Stored records:
▬▬▬▬▬▬
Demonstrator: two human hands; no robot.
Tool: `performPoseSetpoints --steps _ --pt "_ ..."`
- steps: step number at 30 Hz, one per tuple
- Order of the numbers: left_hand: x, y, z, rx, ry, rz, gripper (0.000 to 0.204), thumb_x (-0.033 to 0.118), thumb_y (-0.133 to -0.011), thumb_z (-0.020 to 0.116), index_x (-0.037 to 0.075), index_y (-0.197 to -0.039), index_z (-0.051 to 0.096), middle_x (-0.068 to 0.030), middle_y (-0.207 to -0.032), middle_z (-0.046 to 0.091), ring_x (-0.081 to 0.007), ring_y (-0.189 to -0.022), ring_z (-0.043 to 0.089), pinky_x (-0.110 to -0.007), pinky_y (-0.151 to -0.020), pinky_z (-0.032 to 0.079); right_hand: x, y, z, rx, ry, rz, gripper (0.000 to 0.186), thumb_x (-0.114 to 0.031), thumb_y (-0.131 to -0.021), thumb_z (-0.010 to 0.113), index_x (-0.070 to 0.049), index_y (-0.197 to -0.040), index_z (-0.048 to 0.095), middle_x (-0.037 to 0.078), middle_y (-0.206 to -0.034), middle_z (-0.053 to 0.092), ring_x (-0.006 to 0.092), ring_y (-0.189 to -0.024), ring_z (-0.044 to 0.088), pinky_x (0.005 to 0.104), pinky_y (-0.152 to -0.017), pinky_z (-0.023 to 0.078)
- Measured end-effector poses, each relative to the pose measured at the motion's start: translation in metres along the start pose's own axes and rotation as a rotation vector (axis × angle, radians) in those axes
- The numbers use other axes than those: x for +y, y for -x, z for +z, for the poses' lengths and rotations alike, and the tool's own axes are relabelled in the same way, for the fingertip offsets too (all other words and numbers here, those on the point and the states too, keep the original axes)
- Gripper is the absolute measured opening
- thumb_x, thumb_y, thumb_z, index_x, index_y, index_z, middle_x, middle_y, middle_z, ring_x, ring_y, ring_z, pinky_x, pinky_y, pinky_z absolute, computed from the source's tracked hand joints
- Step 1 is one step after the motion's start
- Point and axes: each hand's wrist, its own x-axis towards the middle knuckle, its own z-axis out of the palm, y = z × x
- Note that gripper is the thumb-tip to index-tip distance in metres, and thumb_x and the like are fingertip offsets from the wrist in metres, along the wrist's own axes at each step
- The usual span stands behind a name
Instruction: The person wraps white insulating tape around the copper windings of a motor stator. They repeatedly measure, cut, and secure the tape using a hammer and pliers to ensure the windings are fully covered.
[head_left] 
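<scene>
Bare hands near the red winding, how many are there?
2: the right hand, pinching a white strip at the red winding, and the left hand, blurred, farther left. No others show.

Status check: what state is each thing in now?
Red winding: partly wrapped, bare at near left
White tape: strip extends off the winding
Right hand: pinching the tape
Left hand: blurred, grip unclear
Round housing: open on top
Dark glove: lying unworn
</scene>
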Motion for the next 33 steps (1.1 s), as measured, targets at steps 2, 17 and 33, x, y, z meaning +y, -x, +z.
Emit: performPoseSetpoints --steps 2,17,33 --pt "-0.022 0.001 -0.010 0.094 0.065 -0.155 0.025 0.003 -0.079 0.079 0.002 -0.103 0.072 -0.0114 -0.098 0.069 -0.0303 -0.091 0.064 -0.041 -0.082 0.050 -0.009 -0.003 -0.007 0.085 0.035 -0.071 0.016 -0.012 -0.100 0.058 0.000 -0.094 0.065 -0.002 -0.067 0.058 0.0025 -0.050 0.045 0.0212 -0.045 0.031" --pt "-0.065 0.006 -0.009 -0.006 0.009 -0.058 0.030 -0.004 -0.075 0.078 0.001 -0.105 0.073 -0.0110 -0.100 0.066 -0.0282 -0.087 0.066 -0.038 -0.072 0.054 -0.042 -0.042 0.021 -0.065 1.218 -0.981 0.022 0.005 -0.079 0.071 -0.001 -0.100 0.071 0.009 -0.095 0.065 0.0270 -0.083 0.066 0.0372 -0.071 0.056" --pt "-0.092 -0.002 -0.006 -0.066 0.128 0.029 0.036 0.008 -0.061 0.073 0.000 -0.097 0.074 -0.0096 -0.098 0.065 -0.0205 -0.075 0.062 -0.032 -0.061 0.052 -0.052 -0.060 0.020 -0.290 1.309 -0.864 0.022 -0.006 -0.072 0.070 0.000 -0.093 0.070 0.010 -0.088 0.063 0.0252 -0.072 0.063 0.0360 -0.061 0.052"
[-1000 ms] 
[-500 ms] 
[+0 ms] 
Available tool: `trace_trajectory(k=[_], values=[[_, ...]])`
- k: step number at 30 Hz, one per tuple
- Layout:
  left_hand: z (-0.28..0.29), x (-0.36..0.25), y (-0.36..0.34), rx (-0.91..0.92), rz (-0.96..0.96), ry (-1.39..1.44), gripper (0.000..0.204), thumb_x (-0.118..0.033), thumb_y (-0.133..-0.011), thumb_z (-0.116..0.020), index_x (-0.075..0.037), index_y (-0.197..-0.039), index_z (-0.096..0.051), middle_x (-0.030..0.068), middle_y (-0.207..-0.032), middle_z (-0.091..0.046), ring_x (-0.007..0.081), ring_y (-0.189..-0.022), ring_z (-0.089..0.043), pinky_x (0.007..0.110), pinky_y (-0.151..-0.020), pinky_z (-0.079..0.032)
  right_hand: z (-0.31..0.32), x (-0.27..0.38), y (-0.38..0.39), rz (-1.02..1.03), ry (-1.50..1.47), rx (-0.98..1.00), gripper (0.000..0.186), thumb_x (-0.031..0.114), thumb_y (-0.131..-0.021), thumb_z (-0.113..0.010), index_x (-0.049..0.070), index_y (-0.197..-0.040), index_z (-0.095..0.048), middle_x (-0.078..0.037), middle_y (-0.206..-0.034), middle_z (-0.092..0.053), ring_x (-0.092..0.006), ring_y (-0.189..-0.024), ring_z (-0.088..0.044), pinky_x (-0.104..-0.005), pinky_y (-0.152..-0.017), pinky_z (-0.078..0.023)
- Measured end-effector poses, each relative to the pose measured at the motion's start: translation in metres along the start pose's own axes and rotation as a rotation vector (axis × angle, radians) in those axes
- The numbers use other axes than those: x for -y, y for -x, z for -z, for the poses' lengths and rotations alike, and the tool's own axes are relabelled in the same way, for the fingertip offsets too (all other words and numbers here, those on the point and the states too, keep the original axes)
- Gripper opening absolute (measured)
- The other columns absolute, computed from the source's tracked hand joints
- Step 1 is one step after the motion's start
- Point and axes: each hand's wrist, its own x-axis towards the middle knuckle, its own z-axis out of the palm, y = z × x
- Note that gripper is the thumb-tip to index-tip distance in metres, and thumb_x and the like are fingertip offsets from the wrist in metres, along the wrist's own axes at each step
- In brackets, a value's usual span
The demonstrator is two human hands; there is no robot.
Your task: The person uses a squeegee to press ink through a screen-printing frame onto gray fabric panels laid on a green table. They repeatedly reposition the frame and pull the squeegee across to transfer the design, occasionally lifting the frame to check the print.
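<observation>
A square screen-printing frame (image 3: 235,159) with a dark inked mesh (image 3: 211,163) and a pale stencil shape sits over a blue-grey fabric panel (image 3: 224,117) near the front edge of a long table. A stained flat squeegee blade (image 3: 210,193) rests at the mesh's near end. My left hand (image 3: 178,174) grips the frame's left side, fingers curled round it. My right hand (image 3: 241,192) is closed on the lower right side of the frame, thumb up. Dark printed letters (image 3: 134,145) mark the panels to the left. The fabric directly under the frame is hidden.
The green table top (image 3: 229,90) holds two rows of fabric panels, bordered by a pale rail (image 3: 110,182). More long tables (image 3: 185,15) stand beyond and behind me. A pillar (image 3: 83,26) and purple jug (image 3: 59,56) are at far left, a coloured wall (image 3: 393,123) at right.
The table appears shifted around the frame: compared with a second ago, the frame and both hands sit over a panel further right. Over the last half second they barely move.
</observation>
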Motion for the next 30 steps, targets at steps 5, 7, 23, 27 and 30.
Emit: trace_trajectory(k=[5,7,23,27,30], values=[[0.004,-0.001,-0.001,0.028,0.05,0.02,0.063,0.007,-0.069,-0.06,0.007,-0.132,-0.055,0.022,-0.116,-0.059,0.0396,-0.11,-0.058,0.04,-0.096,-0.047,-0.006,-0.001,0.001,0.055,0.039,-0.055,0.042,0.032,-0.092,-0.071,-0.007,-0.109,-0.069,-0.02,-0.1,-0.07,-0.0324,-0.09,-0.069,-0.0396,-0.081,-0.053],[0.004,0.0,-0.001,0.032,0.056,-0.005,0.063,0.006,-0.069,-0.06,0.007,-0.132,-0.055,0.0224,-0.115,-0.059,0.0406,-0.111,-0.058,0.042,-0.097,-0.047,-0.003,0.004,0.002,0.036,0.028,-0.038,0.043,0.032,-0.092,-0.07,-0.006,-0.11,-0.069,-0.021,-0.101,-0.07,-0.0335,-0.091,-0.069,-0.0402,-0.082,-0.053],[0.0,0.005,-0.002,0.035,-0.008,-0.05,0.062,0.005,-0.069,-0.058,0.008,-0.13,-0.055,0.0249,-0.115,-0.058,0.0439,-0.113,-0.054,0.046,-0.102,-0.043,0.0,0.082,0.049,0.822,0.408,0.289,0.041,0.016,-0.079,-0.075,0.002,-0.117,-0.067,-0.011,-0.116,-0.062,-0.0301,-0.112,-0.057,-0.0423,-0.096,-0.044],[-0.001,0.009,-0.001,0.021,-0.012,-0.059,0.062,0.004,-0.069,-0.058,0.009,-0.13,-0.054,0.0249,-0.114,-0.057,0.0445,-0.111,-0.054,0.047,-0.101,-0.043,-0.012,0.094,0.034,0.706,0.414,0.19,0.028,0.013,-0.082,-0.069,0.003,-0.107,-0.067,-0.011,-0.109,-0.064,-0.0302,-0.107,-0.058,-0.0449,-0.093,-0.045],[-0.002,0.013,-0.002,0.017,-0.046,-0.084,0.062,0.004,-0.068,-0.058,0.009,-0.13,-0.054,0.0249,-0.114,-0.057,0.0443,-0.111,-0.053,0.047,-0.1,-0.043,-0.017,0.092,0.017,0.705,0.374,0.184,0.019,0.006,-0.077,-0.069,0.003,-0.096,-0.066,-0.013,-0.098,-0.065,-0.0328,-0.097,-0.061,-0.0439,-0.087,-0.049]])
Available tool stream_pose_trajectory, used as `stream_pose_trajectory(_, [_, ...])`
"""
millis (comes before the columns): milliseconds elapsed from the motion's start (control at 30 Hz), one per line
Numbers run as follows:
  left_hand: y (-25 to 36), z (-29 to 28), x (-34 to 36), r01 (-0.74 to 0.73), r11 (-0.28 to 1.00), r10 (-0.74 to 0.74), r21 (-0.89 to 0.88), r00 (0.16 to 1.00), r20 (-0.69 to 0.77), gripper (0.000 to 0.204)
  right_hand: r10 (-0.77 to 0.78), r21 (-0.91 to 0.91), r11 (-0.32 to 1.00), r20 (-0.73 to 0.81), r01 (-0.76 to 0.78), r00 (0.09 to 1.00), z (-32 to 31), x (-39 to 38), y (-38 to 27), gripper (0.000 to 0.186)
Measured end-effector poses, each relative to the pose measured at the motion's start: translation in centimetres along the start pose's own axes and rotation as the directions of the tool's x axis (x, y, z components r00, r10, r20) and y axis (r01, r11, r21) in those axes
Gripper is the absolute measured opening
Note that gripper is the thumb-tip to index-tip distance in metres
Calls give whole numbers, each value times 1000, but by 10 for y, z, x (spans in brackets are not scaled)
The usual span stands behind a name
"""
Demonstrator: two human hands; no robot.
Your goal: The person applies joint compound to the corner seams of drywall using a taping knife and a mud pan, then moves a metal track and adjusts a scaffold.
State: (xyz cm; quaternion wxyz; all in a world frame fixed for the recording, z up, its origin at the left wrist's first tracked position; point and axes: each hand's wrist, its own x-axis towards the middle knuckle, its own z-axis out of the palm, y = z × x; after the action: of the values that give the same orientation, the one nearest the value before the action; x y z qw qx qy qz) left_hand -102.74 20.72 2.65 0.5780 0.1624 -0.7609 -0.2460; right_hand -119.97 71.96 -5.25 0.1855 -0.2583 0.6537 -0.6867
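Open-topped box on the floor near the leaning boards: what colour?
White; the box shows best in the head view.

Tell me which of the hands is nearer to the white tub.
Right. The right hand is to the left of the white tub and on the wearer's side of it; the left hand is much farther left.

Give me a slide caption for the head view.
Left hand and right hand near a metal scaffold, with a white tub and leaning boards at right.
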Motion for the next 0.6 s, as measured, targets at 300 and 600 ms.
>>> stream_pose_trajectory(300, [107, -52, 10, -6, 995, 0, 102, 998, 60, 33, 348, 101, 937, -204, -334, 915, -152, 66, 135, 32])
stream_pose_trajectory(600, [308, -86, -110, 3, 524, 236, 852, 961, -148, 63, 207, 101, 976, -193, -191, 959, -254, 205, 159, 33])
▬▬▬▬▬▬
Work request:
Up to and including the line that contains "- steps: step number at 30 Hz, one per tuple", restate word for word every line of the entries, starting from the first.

Task solution:
Demonstrator: two human hands; no robot.
Tool: `performPoseSetpoints --steps _ --pt "_ ..."`
- steps: step number at 30 Hz, one per tuple

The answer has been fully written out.